## Task to carry out
Under this line sits a listing. Repeat exactly and only its lines from the one holding "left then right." through the one holding "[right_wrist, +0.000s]"; skip pictures.
######
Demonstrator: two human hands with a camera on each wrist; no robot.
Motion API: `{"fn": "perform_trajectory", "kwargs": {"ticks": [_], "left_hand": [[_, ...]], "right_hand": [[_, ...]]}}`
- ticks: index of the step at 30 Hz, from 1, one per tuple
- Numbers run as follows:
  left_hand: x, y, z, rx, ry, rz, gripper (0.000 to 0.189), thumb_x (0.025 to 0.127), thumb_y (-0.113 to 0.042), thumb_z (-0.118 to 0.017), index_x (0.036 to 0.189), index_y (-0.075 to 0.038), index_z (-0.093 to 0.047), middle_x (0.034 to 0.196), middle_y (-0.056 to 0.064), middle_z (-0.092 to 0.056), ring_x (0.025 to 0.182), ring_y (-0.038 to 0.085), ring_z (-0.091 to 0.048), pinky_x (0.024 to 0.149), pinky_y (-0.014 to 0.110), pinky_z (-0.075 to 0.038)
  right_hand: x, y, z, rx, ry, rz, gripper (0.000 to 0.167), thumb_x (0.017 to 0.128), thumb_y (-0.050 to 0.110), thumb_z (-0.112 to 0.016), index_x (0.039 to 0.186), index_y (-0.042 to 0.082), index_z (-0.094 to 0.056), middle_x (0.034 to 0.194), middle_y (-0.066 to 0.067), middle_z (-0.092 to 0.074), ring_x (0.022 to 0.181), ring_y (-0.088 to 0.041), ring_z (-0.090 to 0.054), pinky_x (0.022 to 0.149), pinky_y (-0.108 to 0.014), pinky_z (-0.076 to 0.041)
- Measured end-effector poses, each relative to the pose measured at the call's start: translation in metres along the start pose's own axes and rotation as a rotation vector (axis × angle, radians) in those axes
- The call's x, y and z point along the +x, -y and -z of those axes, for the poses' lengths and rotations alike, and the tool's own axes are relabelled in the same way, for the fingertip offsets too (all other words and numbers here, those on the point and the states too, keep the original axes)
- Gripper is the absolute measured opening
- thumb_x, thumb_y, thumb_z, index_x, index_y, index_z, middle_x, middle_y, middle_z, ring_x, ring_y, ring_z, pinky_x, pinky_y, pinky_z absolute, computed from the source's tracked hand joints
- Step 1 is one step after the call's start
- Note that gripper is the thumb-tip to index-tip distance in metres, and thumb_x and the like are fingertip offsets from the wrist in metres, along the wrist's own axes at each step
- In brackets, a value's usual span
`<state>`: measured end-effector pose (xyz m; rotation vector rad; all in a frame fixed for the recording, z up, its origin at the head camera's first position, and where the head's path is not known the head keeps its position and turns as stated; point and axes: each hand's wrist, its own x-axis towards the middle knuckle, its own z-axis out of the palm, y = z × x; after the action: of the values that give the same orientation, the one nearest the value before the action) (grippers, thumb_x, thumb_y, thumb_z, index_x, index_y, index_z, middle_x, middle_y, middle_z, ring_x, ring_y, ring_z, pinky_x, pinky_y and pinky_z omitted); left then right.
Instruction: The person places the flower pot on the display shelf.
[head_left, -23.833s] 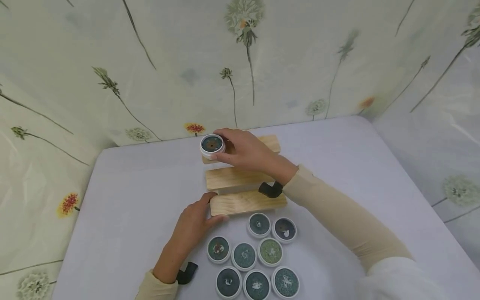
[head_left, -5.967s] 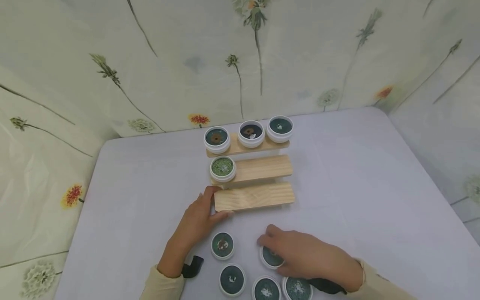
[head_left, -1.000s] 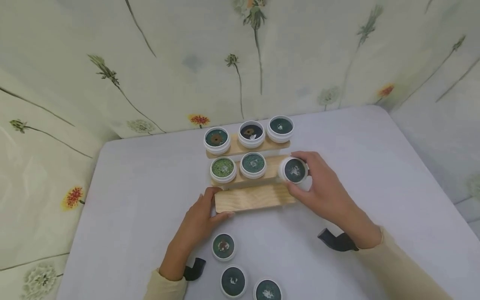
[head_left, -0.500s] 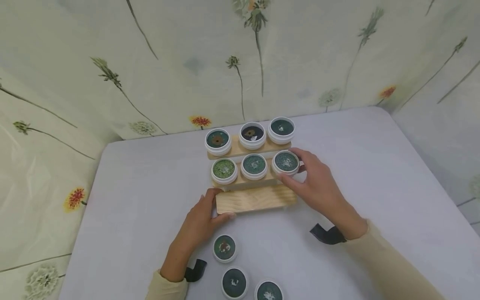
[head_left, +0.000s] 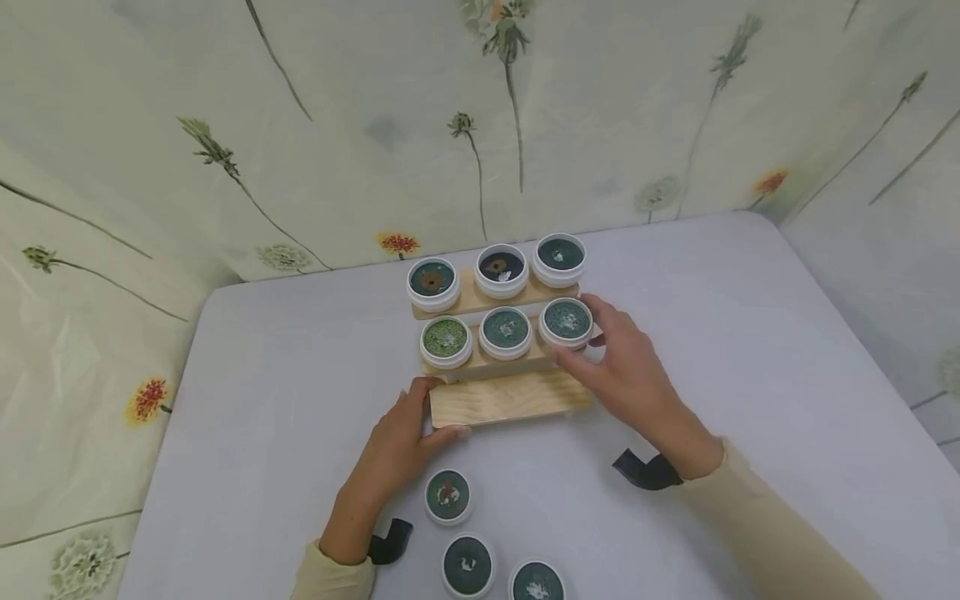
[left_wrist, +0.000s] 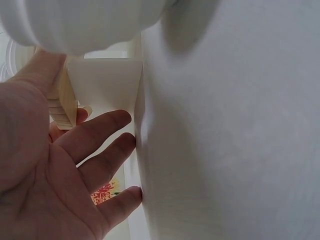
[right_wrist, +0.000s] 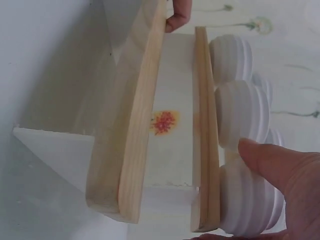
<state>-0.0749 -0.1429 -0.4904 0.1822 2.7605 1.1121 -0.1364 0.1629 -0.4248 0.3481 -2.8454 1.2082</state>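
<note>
A three-tier wooden display stand (head_left: 510, 402) sits mid-table, its planks on white supports. My left hand (head_left: 393, 442) pinches the left end of the lowest plank (left_wrist: 62, 102) between thumb and index finger; the other fingers spread, tips against the white tabletop. My right hand (head_left: 630, 367) grips a small round white jar (head_left: 567, 321) with a speckled teal top, at the right end of the middle plank. In the right wrist view that jar (right_wrist: 247, 197) rests against the plank, thumb on its side. Beside it stand a teal jar (head_left: 506, 331) and a green one (head_left: 446, 339).
Several jars occupy the top plank, among them a dark one (head_left: 502, 268) in the middle. Near the front edge of the table (head_left: 277, 400) lie three more jars, one with a brown-and-white mark (head_left: 448, 496). A flower-printed curtain (head_left: 360, 150) hangs behind.
Over the last second my right hand has brought the jar left and set it onto the middle plank's right end. Earlier, the planks held fewer jars. My left hand has kept its place.
</note>
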Motion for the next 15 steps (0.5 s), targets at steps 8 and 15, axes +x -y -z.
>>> {"fn": "perform_trajectory", "kwargs": {"ticks": [8, 15], "left_hand": [[-0.001, 0.002, -0.001, -0.004, 0.003, 0.018, 0.072, 0.088, -0.045, -0.083, 0.144, -0.021, -0.046, 0.149, 0.014, -0.058, 0.144, 0.042, -0.046, 0.122, 0.058, -0.029], [0.0, 0.001, 0.0, -0.005, -0.01, -0.003, 0.072, 0.089, -0.045, -0.083, 0.144, -0.02, -0.045, 0.149, 0.012, -0.058, 0.143, 0.04, -0.048, 0.122, 0.057, -0.029]], "right_hand": [[-0.028, -0.009, 0.001, -0.113, 0.24, -0.116, 0.1, 0.088, 0.046, -0.084, 0.156, -0.008, -0.033, 0.144, -0.033, -0.052, 0.125, -0.048, -0.058, 0.102, -0.062, -0.05], [-0.056, -0.008, 0.002, -0.253, 0.382, -0.154, 0.094, 0.087, 0.054, -0.082, 0.147, -0.009, -0.048, 0.132, -0.026, -0.065, 0.122, -0.045, -0.061, 0.098, -0.061, -0.052]]}}
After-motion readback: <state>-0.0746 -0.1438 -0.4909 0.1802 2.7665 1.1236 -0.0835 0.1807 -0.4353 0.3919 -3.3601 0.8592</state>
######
## Answer to this problem
`<state>`: measured end-effector pose (xyz m; rotation vector rad; all in a frame fixed for the recording, z up, its origin at the head camera's first position, and where the head's path is not known the head keeps its position and turns as stated; point and axes: each hand's wrist, its own x-axis towards the middle knuckle, its own z-axis out of the palm, y = z × x; after the action: of the values that give the same orientation, the one nearest the value before the action) (grippers, thumb_x, thumb_y, thumb_z, index_x, index_y, index_z, middle_x, middle_y, middle_z, ring_x, ring_y, ring_z, pinky_x, pinky_y and pinky_z omitted); left then right.
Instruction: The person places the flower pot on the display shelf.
[head_left, -23.833s] 
[head_left, -5.967s] 
[head_left, -1.000s] 
[head_left, -0.500s] 
[head_left, +0.000s] 
[left_wrist, +0.000s] 
[right_wrist, +0.000s] 

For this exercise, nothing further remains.